EDITOR'S RESPONSE: This is an Editor's Response to your comment. If you are satisfied with this response, please change the state of this bug to CLOSED. If you have additional information and would like the editor to reconsider, please reopen this bug. If you would like to escalate the issue to the full HTML Working Group, please add the TrackerRequest keyword to this bug, and suggest title and text for the tracker issue; or you may create a tracker issue yourself, if you are able to do so. For more details, see this document: http://dev.w3.org/html5/decision-policy/decision-policy.html Status: Rejected Change Description: no spec change Rationale: WebKit trunk doesn't support this. Are you sure you haven't set your default encoding to UTF-8 in Safari? What version are you testing? Opera doesn't support this either. It just ignores all punctuation. For instance, see: http://www.hixie.ch/tests/adhoc/html/parsing/encoding/121.html This is known to be incompatible with legacy content, however (the spec used to do this too, but had to change for compat reasons).

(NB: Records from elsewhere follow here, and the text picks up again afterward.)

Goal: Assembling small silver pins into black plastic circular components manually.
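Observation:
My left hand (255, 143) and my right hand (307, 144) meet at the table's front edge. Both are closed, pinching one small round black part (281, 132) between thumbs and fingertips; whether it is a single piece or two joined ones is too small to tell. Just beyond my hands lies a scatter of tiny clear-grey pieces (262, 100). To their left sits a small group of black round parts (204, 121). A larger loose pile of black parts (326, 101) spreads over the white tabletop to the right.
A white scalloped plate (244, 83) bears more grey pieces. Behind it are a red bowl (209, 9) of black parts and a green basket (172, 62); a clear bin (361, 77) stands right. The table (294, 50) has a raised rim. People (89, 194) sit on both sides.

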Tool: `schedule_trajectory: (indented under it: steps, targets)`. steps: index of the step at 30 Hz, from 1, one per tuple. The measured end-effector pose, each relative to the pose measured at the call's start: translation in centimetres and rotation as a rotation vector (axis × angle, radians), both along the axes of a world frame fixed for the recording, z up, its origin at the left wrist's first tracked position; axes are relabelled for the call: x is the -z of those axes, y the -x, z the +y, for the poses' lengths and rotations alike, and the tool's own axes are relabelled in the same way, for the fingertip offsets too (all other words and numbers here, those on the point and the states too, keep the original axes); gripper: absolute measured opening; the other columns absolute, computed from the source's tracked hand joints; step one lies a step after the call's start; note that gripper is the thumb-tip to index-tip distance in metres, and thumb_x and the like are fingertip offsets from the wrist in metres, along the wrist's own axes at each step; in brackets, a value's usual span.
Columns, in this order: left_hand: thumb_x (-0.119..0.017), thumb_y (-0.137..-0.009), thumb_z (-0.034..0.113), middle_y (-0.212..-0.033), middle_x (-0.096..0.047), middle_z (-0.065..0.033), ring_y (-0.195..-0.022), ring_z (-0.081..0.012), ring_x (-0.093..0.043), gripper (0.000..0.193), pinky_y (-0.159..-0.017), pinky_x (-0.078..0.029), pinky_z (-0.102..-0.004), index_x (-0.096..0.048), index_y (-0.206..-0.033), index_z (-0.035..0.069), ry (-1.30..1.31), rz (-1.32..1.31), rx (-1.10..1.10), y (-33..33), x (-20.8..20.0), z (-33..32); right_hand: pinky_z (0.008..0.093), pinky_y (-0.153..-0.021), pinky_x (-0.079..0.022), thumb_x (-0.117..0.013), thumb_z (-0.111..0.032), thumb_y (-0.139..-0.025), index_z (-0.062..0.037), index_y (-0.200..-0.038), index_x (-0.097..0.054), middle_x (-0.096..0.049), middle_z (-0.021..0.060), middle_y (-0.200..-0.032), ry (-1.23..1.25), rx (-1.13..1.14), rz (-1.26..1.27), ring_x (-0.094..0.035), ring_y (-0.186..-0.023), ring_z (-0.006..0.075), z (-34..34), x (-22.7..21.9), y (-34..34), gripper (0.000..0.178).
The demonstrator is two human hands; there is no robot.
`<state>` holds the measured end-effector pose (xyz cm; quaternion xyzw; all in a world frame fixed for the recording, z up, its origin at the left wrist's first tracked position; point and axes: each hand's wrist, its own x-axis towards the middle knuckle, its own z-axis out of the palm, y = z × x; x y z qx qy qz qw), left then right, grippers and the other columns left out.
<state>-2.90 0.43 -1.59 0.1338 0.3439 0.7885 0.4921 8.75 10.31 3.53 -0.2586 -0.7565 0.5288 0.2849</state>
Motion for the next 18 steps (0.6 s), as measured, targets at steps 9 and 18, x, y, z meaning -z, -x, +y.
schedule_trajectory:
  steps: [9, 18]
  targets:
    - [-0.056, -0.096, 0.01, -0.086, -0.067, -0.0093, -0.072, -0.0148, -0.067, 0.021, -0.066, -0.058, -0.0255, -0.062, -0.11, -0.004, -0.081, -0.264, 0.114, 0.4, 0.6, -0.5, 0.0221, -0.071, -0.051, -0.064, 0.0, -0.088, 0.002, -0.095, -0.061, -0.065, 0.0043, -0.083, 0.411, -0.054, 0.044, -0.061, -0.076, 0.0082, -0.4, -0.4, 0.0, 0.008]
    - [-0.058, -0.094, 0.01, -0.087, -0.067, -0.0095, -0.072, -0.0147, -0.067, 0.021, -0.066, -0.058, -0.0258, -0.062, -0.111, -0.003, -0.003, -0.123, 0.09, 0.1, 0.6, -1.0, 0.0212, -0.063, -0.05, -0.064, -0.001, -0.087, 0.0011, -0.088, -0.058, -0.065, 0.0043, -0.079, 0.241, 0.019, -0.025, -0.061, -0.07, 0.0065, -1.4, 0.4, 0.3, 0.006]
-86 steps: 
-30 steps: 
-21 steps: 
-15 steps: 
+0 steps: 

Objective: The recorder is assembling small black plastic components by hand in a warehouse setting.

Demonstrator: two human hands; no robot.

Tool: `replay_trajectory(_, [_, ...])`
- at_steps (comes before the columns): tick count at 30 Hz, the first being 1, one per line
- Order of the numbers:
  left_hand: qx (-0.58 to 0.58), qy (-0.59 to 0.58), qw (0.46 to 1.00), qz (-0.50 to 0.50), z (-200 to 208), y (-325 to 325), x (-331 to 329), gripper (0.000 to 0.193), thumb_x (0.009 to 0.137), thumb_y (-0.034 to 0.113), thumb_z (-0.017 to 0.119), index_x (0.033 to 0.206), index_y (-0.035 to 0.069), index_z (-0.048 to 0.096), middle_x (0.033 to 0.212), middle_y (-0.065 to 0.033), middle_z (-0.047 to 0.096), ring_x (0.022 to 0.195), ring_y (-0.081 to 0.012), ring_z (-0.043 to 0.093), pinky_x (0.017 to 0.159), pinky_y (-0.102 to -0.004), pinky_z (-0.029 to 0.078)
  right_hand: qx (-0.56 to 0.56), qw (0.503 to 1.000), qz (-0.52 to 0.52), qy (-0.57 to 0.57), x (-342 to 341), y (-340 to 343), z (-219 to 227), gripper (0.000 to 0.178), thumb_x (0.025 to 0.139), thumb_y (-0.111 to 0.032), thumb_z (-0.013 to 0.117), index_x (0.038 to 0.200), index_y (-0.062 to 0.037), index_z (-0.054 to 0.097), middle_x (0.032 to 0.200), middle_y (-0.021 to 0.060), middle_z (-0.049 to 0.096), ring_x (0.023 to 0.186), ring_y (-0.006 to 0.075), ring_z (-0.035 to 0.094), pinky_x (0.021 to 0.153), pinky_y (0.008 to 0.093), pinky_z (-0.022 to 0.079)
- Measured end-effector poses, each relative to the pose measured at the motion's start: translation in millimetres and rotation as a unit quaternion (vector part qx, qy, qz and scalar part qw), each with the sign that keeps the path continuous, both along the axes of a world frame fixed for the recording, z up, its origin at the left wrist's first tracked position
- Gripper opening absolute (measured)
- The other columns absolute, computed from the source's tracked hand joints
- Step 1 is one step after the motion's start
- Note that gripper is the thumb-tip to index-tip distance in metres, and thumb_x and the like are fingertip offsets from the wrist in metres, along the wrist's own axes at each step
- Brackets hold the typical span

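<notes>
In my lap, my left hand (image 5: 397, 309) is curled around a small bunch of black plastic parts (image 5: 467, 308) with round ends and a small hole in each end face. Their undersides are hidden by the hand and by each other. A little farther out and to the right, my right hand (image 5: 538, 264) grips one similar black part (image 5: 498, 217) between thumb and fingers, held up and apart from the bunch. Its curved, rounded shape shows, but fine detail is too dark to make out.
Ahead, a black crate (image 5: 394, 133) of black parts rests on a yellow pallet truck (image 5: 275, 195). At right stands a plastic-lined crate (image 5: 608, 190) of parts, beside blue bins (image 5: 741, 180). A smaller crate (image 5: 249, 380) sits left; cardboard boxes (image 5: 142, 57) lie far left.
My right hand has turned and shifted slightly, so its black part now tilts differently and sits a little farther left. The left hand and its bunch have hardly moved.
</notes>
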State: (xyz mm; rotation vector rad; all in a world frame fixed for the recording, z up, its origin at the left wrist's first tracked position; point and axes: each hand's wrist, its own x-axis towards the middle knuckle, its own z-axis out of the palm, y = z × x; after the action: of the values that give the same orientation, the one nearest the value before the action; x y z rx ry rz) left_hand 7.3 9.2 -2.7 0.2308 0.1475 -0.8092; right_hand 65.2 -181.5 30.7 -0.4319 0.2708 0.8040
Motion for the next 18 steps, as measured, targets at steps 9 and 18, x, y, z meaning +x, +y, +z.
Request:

1) I'm running Safari 5.0.2 on Windows, and "Text Encoding" is set to "default". 2) The question of *why* Opera is handling the escapes properly isn't really relevant; what counts is the observable behavior. You have claimed that this violation is needed for "compatibility", yet the shipping versions of Opera and Safari on Windows, nor Konqueror do this. I think this is proof that the claim is incorrect. Please provide more data.
What does Safari get for you on this test (the expected and actual encodings, not the pass/fail state)?: http://www.hixie.ch/tests/adhoc/html/parsing/encoding/113.html
(In reply to comment #8) > What does Safari get for you on this test (the expected and actual encodings, > not the pass/fail state)?: > http://www.hixie.ch/tests/adhoc/html/parsing/encoding/113.html Expected result: Windows-1252 Encoding used by browser is: Windows-1254
Upon further investigation, it turns out WebKit has changed behaviour. It used to ignore all punctuation (it didn't support backslash escapes, just ignored punctuation like Opera). Newer trunk builds however now don't ignore punctuation. (In reply to comment #7) > 2) The question of *why* Opera is handling the escapes properly isn't really > relevant; what counts is the observable behavior. The point is that Opera isn't handling the escapes at all. For example, if you put a backslash before the final quote, it doesn't continue the string. It still ends at the quote. For example, consider: http://www.hixie.ch/tests/adhoc/html/parsing/encoding/122.html http://www.hixie.ch/tests/adhoc/html/parsing/encoding/123.html EDITOR'S RESPONSE: This is an Editor's Response to your comment. If you are satisfied with this response, please change the state of this bug to CLOSED. If you have additional information and would like the editor to reconsider, please reopen this bug. If you would like to escalate the issue to the full HTML Working Group, please add the TrackerRequest keyword to this bug, and suggest title and text for the tracker issue; or you may create a tracker issue yourself, if you are able to do so. For more details, see this document: http://dev.w3.org/html5/decision-policy/decision-policy.html Status: Rejected Change Description: no spec change Rationale: As far as I can tell, no browsers with more than 1% market share do anything with backslashes at all, and the browsers that ignored backslashes are actively moving towards what the spec says.
You still haven't provided evidence that this is needed for compatibility. Will raise a tracker issue.
(In reply to comment #11) > You still haven't provided evidence that this is needed for compatibility. > > Will raise a tracker issue. Are you suggesting that backlash-processing complexity be introduced into implementations without compatibility with existing content requiring it?
What I'm suggesting is that implementations should treat quoted-strings in HTTP parameters uniformly, so special-casing Content-Type is *adding* complexity.
Opera will very soon match Safari nightlies and everyone else here. Us "supporting" this was just a side effect of supporting the way too liberal UTS22 matching rules.
(In reply to comment #14) > Opera will very soon match Safari nightlies and everyone else here. Us > "supporting" this was just a side effect of supporting the way too liberal > UTS22 matching rules. A, self-fulfilling prophecy. Anyway, I have shown that the claim that this is "required for compatibility" is wrong; thus will escalate the issue.
Raised as http://www.w3.org/html/wg/tracker/issues/126